I recently got the new Graco 9.5 HVLP and the Edge II Plus gun. Love that gun compared to the old capspray I was using. The noise doesn't bother me, and I'm the kind of person who hates most noisy tools. 

Now to go research more about Ford 4 cups and what I've been doing wrong with viscosity, which I've never checked on anything.


----------



## rblakes1 (Jan 8, 2015)

How does the noise compare to having 2 toddlers? 

Sent from my SM-N950U using Tapatalk


----------



## Tinstaafl (Jan 6, 2008)

rblakes1 said:


> How does the noise compare to having 2 toddlers?


Couldn't possibly come close. Last week, in an occupied remodel, I had the pleasure of listening to this for 2 hours and 45 minutes.


----------



## rblakes1 (Jan 8, 2015)

Tinstaafl said:


> Couldn't possibly come close. Last week, in an occupied remodel, I had the pleasure of listening to this for 2 hours and 45 minutes.
> 
> https://www.youtube.com/watch?v=mjFcrv6Lfx8


Mine love that damn song

Sent from my SM-N950U using Tapatalk


----------



## tjbnwi (Feb 24, 2009)

I may have to teach “my girls” that song, just to drive their mother crazy.

Tom


----------



## rblakes1 (Jan 8, 2015)

Lol, that's just mean

Sent from my SM-N950U using Tapatalk


----------



## Idothat (May 19, 2018)

When my daughter was little it was “Barney” and the “I love you, you love me” song 

Still gives me the cold sweats


----------



## tjbnwi (Feb 24, 2009)

rblakes1 said:


> Lol, that's just mean
> 
> Sent from my SM-N950U using Tapatalk


Grandpa privilege, payback's a b!tch.

Tom


----------



## rblakes1 (Jan 8, 2015)

They are adorable, how old? 

Sent from my SM-N950U using Tapatalk


----------



## tjbnwi (Feb 24, 2009)

rblakes1 said:


> They are adorable, how old?
> 
> Sent from my SM-N950U using Tapatalk


2 next Saturday. 

Our damn daughter wouldn’t wait one more day—-my birthday is next Sunday. 

Tom


----------



## tjbnwi (Feb 24, 2009)

One other item/tool you should get---a wet mill gauge. it is used to determine how thick the wet film thickness is.

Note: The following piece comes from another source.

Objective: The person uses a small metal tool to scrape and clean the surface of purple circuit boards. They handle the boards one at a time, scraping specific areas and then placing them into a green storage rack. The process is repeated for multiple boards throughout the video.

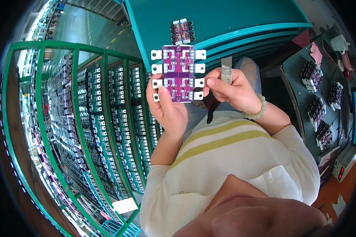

The paint store should give you at least one. I normally get 12 at a time and give them away. 

I have to reshoot a video on how to use them. You're not counting "bumps", you're counting the dimples. I shot it because someone thought you had to get the film on heavy enough to fill the gaps between the "teeth" on the gauge. 






Tom


----------



## tjbnwi (Feb 24, 2009)

Lettusbee said:


> I started spraying about 8 years ago. Started with a Capspray 5 stage HVLP. Also did some spraying with an Airless. Graco 495? I used HVLP for Stains and clears. Airless for basic house paint.
> My first airless I purchased was the Graco Pro Shot. I've had all three generations of that Cordless gun. It's perfect for the one or two door jobs that I get a lot of.
> 
> The HVLP was easy for me to get the hang of without having anyone around to instruct me in how it should be done.
> ...


Funny story about a Capspray, friend has one, forget to clean it after shooting KA+, six months later the 1/2 gallon left in the pot was solid, hose was junk, took me 3 hours to get the gun apart and functioning properly. 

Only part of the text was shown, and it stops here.